> **BRIEF**: Copy the data exactly from the line that contains "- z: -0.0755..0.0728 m" through the line that contains "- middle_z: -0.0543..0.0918", keeping both end lines and leaving out everything else.

===

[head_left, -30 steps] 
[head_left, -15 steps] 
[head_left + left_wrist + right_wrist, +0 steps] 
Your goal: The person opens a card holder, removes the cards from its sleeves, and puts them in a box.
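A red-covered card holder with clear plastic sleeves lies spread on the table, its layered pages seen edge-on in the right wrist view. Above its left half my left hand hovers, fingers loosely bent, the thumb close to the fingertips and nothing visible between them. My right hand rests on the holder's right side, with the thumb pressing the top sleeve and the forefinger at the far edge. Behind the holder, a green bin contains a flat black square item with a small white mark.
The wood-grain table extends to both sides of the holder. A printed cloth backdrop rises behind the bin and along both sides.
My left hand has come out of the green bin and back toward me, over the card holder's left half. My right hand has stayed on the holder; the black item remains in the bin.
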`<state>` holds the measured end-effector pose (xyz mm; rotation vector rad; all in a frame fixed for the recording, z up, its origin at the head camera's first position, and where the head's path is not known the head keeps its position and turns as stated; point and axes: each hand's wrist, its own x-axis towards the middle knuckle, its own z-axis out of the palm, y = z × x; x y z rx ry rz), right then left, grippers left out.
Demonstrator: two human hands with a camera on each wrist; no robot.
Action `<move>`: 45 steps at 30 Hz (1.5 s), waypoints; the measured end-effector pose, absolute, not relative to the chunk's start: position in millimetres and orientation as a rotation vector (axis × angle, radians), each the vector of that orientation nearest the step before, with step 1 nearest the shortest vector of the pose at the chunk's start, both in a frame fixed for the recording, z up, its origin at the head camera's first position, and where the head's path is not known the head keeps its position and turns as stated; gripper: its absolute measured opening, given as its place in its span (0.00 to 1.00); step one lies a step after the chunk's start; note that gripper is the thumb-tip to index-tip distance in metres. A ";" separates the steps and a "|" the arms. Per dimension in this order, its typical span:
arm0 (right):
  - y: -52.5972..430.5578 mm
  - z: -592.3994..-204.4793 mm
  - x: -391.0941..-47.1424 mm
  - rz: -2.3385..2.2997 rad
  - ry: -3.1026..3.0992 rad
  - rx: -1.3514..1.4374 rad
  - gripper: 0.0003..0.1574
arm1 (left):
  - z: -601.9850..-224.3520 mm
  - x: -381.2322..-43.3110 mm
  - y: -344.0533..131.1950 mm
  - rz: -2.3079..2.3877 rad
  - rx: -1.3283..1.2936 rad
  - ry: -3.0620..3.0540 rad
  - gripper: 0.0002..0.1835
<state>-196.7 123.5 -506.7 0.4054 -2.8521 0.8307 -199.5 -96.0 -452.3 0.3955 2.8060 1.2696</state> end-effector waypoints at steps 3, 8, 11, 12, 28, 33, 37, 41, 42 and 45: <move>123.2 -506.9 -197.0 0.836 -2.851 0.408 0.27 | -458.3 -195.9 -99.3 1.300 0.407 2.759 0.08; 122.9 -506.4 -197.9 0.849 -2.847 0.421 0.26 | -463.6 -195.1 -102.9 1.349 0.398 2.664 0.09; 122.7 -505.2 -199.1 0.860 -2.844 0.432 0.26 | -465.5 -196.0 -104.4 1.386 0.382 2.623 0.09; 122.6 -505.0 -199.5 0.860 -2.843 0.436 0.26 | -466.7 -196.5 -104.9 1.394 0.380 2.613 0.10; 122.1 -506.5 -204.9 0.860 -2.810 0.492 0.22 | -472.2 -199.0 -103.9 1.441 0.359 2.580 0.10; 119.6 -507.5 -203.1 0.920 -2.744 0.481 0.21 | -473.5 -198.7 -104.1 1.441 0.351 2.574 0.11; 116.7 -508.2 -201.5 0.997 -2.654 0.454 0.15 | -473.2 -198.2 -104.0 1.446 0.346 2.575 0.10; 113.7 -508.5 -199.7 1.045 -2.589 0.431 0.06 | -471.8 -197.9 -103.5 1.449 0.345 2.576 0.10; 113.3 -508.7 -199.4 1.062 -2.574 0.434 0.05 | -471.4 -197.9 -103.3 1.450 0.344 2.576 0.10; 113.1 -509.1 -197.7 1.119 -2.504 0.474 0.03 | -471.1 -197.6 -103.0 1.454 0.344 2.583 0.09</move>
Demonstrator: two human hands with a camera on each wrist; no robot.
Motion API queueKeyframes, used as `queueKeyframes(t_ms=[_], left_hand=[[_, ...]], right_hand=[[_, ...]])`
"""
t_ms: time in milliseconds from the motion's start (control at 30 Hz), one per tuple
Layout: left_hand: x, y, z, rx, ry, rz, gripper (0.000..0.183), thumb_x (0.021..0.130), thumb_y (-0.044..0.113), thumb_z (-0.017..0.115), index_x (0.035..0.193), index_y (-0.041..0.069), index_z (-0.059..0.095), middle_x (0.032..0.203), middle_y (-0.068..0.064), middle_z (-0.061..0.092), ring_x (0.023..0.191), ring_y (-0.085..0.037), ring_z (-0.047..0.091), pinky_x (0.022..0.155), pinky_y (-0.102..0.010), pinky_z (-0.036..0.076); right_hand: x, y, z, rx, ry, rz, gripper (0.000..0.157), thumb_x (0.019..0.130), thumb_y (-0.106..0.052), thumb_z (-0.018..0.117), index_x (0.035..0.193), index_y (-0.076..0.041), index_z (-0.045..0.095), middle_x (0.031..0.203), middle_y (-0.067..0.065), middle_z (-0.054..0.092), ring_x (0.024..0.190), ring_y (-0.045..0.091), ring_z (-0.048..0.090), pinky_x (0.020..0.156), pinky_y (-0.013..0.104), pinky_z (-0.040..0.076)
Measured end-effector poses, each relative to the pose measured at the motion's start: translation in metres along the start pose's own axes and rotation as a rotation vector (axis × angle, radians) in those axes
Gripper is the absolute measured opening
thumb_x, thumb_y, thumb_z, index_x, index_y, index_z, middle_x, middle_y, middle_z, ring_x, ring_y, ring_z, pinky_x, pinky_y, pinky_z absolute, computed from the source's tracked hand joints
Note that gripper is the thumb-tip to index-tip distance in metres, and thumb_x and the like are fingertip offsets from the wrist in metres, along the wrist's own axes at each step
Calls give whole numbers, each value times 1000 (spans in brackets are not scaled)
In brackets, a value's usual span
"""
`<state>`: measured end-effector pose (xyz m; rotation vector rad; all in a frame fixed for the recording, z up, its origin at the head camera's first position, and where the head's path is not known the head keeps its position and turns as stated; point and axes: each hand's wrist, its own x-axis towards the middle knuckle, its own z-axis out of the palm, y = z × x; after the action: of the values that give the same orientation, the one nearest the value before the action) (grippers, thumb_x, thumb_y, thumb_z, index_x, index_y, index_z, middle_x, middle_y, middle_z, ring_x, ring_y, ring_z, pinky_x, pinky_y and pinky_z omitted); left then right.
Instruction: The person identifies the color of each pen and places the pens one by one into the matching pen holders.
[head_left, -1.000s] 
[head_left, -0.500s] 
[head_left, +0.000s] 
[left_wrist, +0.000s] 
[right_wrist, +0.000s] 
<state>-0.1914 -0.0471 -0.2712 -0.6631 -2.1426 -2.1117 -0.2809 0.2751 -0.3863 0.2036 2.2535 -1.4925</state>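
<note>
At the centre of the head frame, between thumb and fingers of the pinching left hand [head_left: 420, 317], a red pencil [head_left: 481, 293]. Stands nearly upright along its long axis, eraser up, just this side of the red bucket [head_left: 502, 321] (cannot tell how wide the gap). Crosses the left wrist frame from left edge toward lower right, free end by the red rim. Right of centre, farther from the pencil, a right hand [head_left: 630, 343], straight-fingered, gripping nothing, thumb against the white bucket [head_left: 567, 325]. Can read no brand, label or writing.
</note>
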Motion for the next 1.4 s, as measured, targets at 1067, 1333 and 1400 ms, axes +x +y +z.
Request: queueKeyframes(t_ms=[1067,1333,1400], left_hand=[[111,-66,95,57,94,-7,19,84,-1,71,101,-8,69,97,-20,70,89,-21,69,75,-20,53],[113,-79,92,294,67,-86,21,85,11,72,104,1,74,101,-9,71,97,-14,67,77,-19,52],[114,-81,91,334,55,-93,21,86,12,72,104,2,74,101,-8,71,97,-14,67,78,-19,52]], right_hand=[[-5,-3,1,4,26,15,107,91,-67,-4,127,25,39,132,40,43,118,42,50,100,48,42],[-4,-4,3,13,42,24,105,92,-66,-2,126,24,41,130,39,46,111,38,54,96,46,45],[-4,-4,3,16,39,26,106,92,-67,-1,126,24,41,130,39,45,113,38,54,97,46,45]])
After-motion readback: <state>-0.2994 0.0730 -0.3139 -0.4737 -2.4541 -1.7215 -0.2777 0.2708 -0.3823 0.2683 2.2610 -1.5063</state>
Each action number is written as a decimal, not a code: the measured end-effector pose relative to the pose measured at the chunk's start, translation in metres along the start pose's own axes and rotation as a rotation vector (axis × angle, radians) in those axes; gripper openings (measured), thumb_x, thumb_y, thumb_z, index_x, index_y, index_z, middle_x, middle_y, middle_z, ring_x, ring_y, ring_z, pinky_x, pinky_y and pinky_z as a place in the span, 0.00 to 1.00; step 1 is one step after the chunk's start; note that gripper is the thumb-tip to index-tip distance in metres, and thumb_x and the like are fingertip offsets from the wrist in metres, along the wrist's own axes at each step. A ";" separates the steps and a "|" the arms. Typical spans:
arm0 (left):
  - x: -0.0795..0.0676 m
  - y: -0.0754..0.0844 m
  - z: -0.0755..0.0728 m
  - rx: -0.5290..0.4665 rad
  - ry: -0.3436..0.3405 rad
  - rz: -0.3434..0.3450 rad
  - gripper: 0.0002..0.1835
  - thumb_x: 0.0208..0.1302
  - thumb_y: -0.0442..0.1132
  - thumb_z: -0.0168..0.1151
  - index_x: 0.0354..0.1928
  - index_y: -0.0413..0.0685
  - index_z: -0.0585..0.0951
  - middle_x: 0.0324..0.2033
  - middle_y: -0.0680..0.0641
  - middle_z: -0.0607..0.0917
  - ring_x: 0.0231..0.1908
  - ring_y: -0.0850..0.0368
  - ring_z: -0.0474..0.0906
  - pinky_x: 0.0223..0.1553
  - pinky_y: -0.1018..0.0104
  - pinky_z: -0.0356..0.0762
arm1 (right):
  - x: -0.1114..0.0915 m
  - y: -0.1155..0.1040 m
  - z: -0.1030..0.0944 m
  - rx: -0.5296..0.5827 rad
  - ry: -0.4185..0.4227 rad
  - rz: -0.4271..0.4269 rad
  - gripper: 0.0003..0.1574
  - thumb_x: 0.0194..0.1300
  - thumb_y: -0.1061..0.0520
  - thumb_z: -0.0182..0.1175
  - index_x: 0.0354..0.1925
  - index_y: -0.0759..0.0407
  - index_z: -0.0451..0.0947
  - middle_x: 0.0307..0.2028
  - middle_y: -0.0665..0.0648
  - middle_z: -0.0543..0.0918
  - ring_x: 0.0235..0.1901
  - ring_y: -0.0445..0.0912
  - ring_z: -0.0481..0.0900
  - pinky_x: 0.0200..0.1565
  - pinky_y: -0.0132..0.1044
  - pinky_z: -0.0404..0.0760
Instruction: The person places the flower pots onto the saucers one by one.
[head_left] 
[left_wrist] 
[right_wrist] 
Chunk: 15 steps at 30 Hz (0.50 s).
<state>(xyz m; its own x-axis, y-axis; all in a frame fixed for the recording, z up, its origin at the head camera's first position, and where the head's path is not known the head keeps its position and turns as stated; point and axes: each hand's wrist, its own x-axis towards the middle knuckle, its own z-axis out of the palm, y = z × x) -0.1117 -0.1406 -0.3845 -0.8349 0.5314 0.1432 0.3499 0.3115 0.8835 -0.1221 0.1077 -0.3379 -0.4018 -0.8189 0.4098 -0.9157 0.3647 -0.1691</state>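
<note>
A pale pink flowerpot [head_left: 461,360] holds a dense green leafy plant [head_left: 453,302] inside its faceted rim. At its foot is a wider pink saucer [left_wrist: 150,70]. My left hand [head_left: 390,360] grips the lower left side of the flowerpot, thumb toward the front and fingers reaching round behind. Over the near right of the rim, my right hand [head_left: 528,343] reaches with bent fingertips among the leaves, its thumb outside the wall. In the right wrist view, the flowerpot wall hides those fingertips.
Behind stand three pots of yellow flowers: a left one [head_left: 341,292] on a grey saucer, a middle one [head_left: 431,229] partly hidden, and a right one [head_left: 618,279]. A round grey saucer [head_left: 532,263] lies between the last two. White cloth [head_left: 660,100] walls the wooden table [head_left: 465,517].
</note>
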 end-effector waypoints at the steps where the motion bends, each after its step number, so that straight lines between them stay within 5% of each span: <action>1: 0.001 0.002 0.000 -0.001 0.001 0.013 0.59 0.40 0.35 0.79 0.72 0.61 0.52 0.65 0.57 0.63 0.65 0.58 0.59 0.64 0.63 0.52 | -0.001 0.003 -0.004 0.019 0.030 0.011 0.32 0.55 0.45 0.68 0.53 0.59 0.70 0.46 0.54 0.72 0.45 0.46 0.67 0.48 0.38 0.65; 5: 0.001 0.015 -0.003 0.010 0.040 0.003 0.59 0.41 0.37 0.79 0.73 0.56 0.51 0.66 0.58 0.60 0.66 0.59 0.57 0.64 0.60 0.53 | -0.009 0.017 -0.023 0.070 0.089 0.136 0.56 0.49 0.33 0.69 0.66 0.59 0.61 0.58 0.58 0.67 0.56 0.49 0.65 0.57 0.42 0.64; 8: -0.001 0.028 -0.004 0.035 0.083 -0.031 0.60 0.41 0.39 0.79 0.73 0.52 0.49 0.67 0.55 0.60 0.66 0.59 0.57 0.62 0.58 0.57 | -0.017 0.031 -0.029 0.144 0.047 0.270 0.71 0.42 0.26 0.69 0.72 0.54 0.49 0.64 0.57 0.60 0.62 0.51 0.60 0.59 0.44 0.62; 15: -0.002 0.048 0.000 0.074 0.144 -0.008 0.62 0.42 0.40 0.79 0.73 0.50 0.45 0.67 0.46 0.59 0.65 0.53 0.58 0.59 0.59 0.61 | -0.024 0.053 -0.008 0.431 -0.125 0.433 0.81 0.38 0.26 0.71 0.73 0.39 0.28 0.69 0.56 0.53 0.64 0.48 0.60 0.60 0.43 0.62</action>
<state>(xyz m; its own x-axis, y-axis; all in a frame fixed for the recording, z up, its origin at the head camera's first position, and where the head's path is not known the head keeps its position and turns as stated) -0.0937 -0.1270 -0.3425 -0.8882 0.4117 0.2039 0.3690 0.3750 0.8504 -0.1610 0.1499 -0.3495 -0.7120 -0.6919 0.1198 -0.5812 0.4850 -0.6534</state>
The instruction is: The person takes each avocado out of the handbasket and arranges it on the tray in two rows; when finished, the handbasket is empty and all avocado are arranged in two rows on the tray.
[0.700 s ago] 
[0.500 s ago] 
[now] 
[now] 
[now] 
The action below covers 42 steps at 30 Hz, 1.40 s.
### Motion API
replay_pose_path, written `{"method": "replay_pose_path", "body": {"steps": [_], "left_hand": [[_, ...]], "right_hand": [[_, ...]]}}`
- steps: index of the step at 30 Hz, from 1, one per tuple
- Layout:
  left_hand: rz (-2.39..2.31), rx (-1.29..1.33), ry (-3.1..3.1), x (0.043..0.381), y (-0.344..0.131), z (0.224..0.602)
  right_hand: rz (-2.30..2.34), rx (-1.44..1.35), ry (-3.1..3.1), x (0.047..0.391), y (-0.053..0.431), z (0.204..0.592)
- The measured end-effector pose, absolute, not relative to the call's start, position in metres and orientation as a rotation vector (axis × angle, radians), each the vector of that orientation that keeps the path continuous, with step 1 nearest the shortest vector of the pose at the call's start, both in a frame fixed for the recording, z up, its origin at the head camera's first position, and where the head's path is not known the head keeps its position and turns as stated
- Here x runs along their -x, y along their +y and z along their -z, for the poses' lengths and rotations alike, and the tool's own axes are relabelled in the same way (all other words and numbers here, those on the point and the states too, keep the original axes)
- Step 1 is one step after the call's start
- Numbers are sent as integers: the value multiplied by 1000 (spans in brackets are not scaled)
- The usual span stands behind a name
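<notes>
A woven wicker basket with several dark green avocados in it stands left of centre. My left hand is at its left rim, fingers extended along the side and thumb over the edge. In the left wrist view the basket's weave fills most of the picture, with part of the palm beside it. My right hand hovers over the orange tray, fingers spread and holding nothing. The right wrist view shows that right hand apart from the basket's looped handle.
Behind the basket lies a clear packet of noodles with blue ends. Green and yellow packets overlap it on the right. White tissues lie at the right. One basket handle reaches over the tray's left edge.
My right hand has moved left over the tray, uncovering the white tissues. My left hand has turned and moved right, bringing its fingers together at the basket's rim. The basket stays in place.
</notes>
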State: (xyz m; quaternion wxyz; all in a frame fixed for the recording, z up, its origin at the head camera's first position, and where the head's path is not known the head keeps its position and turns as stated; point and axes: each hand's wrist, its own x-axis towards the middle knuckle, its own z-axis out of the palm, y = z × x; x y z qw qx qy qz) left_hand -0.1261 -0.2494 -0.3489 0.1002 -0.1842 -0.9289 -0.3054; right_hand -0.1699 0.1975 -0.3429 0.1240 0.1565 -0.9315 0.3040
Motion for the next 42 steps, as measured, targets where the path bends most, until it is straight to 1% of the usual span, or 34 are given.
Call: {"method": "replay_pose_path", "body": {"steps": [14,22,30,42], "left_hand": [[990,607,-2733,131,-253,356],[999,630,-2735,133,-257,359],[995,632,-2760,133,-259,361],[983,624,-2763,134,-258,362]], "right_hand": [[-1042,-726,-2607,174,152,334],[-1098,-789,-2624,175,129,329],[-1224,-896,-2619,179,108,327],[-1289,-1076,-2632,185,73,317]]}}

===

> **REPLY TO THE EXERCISE**:
  - z: -0.0755..0.0728 m
  - rx: -0.5290..0.4665 rad
  - ry: -0.3436..0.3405 rad
  - rz: -0.3434..0.3450 rad
  - gripper: 0.0002..0.1835
  - thumb_x: 0.0208..0.1302
  - thumb_y: -0.0442..0.1132
  - thumb_z: -0.0168..0.1151
  - index_x: 0.0354..0.1928
  - index_y: -0.0413..0.0685
  - index_z: -0.0585..0.0951
  - middle_x: 0.0324..0.2033
  - middle_y: -0.0680..0.0641
  - middle_z: -0.0607..0.0917
  - ring_x: 0.0231..0.1908
  - ring_y: -0.0850..0.0368
  - ring_z: -0.0474..0.0906
  - pinky_x: 0.0223..0.1553
  - pinky_y: -0.1018..0.0104
  - pinky_z: -0.0356..0.0762
arm1 (right):
  - x: -0.1114..0.0915 m
  - y: -0.1155..0.1040 m
  - z: -0.1030..0.0944 m
  - rx: -0.5296..0.5827 rad
  - ry: -0.4185..0.4227 rad
  - rz: -0.4271..0.4269 rad
  - gripper: 0.0003..0.1574
  - thumb_x: 0.0194..0.1300
  - thumb_y: -0.1061..0.0520
  - thumb_z: -0.0182..0.1175
  - index_x: 0.0354..0.1925
  - index_y: -0.0759..0.0407
  - index_z: -0.0451..0.0947
  - middle_x: 0.0307..0.2028
  - middle_y: -0.0665..0.0648
  - middle_z: -0.0543..0.0918

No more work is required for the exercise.